WHAT IS EXPECTED: Reply with the data below, repeated exactly in full.

DATA FOR ANALYSIS:
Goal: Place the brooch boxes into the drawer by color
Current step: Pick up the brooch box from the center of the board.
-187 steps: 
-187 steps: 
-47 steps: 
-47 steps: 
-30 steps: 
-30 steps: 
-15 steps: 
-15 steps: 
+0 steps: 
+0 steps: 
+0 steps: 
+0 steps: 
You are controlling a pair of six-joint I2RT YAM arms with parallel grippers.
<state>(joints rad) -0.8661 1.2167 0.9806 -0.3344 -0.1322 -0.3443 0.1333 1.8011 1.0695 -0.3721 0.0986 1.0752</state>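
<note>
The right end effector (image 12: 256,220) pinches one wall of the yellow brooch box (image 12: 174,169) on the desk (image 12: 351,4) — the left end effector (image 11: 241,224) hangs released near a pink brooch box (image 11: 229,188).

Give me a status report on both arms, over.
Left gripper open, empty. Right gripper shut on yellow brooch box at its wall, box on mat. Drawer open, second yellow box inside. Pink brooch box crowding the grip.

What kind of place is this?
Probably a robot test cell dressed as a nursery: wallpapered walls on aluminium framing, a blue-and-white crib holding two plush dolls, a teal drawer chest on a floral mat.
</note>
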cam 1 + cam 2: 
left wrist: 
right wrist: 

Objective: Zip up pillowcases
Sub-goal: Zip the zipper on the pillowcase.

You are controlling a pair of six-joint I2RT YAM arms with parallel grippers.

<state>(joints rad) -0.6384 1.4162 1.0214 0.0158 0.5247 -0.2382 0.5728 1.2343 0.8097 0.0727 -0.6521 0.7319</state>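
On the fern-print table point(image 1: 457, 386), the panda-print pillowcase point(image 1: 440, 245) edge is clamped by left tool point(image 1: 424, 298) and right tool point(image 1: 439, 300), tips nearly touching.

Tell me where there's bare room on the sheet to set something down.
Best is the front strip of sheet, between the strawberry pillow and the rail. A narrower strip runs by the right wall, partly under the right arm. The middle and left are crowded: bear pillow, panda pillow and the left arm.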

RESULT OF THE EXERCISE:
Goal: Place the brooch boxes into the drawer by color
Current step: Pick up the brooch box from the center of the board.
-187 steps: 
-187 steps: 
-47 steps: 
-47 steps: 
-30 steps: 
-30 steps: 
-15 steps: 
-15 steps: 
+0 steps: 
+0 steps: 
+0 steps: 
+0 steps: 
You are controlling a pair of six-joint I2RT YAM arms with parallel grippers.
<state>(joints rad) -0.8661 1.2167 0.9806 -0.3344 -0.1322 -0.3443 0.1333 1.8011 1.0695 -0.3721 0.0986 1.0752</state>
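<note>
The right end effector (image 12: 256,220) pinches one wall of the yellow brooch box (image 12: 174,169) on the desk (image 12: 351,4) — the left end effector (image 11: 241,224) hangs released near a pink brooch box (image 11: 229,188).

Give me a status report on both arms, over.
Left gripper open, empty. Right gripper shut on yellow brooch box at its wall, box on mat. Drawer open, second yellow box inside. Pink brooch box crowding the grip.

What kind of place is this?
Probably a robot test cell dressed as a nursery: wallpapered walls on aluminium framing, a blue-and-white crib holding two plush dolls, a teal drawer chest on a floral mat.
</note>
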cam 1 + cam 2: 
left wrist: 
right wrist: 

Objective: Zip up pillowcases
Sub-goal: Zip the zipper on the pillowcase.

You are controlling a pair of six-joint I2RT YAM arms with parallel grippers.

<state>(joints rad) -0.6384 1.4162 1.0214 0.0158 0.5247 -0.2382 0.5728 1.2343 0.8097 0.0727 -0.6521 0.7319</state>
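On the fern-print table point(image 1: 457, 386), the panda-print pillowcase point(image 1: 440, 245) edge is clamped by left tool point(image 1: 424, 298) and right tool point(image 1: 439, 300), tips nearly touching.

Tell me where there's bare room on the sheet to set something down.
Best is the front strip of sheet, between the strawberry pillow and the rail. A narrower strip runs by the right wall, partly under the right arm. The middle and left are crowded: bear pillow, panda pillow and the left arm.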

This concludes the answer.